= Source material =

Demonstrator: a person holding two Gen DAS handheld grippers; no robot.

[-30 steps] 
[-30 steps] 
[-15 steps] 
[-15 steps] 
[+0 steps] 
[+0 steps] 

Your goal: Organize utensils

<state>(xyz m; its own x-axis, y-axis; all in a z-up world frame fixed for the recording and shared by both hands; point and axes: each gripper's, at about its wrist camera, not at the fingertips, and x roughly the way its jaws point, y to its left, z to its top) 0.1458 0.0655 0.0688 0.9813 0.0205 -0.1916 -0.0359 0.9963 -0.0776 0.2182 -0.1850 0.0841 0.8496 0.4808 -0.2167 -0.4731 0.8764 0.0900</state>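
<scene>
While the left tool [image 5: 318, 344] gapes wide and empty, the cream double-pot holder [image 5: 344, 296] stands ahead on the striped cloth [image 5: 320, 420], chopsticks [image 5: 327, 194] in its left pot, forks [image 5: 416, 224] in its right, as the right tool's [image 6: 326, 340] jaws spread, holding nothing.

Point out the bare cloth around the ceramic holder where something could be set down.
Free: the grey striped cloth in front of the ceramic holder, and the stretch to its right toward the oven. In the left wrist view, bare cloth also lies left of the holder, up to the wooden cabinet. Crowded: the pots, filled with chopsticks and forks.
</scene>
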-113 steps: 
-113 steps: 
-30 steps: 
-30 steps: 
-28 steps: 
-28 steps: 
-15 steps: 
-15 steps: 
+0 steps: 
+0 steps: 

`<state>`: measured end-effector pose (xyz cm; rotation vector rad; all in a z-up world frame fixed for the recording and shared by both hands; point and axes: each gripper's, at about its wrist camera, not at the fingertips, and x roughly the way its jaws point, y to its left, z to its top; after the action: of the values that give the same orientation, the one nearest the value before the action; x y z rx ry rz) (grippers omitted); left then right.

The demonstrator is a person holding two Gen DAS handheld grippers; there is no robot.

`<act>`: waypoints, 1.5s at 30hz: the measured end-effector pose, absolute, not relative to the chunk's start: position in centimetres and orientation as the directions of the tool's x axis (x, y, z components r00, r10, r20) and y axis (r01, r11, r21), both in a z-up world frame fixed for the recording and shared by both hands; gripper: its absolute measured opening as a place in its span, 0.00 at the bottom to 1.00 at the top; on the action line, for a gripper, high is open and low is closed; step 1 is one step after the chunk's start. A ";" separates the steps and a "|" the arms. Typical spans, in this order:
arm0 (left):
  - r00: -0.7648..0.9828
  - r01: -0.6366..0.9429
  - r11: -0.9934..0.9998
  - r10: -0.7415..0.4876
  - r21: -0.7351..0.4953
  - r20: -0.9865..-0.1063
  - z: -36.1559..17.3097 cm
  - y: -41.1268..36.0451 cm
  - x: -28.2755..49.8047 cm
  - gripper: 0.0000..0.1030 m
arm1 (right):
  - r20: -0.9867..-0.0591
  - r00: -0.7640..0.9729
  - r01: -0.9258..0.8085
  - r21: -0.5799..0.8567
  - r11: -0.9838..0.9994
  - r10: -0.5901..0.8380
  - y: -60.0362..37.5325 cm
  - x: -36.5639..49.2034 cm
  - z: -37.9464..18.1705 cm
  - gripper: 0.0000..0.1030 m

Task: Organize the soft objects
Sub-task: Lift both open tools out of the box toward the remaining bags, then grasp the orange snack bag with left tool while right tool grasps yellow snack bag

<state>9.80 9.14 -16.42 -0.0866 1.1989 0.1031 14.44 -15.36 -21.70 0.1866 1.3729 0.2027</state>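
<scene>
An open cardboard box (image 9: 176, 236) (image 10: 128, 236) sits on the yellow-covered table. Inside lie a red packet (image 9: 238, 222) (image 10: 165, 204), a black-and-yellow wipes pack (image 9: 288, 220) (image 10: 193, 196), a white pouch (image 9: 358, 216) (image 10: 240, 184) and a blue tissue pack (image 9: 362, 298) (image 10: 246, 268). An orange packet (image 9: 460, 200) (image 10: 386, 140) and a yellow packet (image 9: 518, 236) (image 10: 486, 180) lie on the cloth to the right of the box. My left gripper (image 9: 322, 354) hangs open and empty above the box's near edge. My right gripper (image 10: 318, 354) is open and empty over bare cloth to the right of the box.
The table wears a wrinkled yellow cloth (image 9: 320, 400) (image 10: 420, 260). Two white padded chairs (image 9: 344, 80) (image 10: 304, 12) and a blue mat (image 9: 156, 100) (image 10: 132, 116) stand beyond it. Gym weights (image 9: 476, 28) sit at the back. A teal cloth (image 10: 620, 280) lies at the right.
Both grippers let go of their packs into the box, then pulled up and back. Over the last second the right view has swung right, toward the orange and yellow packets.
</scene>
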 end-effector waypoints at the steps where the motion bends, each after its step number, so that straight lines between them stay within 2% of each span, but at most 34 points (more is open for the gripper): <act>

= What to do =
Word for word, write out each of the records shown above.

= Exercise output =
Demonstrator: a person holding two Gen DAS handheld grippers; no robot.

[-30 steps] 
[-30 steps] 
[-15 steps] 
[-15 steps] 
[+0 steps] 
[+0 steps] 

Your goal: Organize utensils

<state>(xyz m; its own x-axis, y-axis; all in a z-up world frame fixed for the recording and shared by both hands; point and axes: each gripper's, at about its wrist camera, not at the fingertips, and x roughly the way its jaws point, y to its left, z to its top) 0.1458 0.0655 0.0688 0.9813 0.0205 -0.1916 -0.0359 0.9963 -0.0776 0.2182 -0.1850 0.0841 0.8496 0.4808 -0.2167 -0.4731 0.8764 0.0900</state>
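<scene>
While the left tool [image 5: 318, 344] gapes wide and empty, the cream double-pot holder [image 5: 344, 296] stands ahead on the striped cloth [image 5: 320, 420], chopsticks [image 5: 327, 194] in its left pot, forks [image 5: 416, 224] in its right, as the right tool's [image 6: 326, 340] jaws spread, holding nothing.

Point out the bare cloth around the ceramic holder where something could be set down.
Free: the grey striped cloth in front of the ceramic holder, and the stretch to its right toward the oven. In the left wrist view, bare cloth also lies left of the holder, up to the wooden cabinet. Crowded: the pots, filled with chopsticks and forks.
</scene>
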-113 steps: 
-113 steps: 
-30 steps: 
-30 steps: 
-28 steps: 
-28 steps: 
-15 steps: 
-15 steps: 
+0 steps: 
+0 steps: 

`<state>`: measured end-effector pose (xyz cm; rotation vector rad; all in a z-up world frame fixed for the recording and shared by both hands; point and axes: each gripper's, at about its wrist camera, not at the fingertips, and x roughly the way its jaws point, y to its left, z to its top; after the action: of the values that give the same orientation, the one nearest the value before the action; x y z rx ry rz) (grippers omitted); left then right.

The demonstrator is a person holding two Gen DAS handheld grippers; there is no robot.

`<act>`: waypoints, 1.5s at 30hz: the measured end-effector pose, absolute, not relative to the chunk's start: position in centimetres and orientation as the directions of the tool's x axis (x, y, z components r00, r10, r20) and y axis (r01, r11, r21), both in a z-up world frame fixed for the recording and shared by both hands; gripper: its absolute measured opening as a place in its span, 0.00 at the bottom to 1.00 at the top; on the action line, for a gripper, high is open and low is closed; step 1 is one step after the chunk's start. A ";" separates the steps and a "|" the arms. Typical spans, in this order:
arm0 (left):
  - r00: -0.7648..0.9828
  - r01: -0.6366..0.9429
  - r11: -0.9934..0.9998
  - r10: -0.7415..0.4876
  - r21: -0.7351..0.4953
  - r20: -0.9865..-0.1063
  - z: -36.1559..17.3097 cm
  - y: -41.1268..36.0451 cm
  - x: -28.2755..49.8047 cm
  - gripper: 0.0000..0.1030 m
arm1 (right):
  - r20: -0.9867..-0.0591
  - r00: -0.7640..0.9729
  - r01: -0.9258..0.8085
  - r21: -0.5799..0.8567
  - r11: -0.9838..0.9994
  - r10: -0.5901..0.8380
  - y: -60.0362..37.5325 cm
  - x: -36.5639..49.2034 cm
  - z: -37.9464..18.1705 cm
  - gripper: 0.0000..0.1030 m

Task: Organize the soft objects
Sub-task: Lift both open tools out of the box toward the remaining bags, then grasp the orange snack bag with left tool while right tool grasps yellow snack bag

<state>9.80 9.14 -16.42 -0.0866 1.1989 0.1031 14.44 -15.36 -21.70 0.1866 1.3729 0.2027</state>
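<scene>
An open cardboard box (image 9: 176, 236) (image 10: 128, 236) sits on the yellow-covered table. Inside lie a red packet (image 9: 238, 222) (image 10: 165, 204), a black-and-yellow wipes pack (image 9: 288, 220) (image 10: 193, 196), a white pouch (image 9: 358, 216) (image 10: 240, 184) and a blue tissue pack (image 9: 362, 298) (image 10: 246, 268). An orange packet (image 9: 460, 200) (image 10: 386, 140) and a yellow packet (image 9: 518, 236) (image 10: 486, 180) lie on the cloth to the right of the box. My left gripper (image 9: 322, 354) hangs open and empty above the box's near edge. My right gripper (image 10: 318, 354) is open and empty over bare cloth to the right of the box.
The table wears a wrinkled yellow cloth (image 9: 320, 400) (image 10: 420, 260). Two white padded chairs (image 9: 344, 80) (image 10: 304, 12) and a blue mat (image 9: 156, 100) (image 10: 132, 116) stand beyond it. Gym weights (image 9: 476, 28) sit at the back. A teal cloth (image 10: 620, 280) lies at the right.
Both grippers let go of their packs into the box, then pulled up and back. Over the last second the right view has swung right, toward the orange and yellow packets.
</scene>
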 end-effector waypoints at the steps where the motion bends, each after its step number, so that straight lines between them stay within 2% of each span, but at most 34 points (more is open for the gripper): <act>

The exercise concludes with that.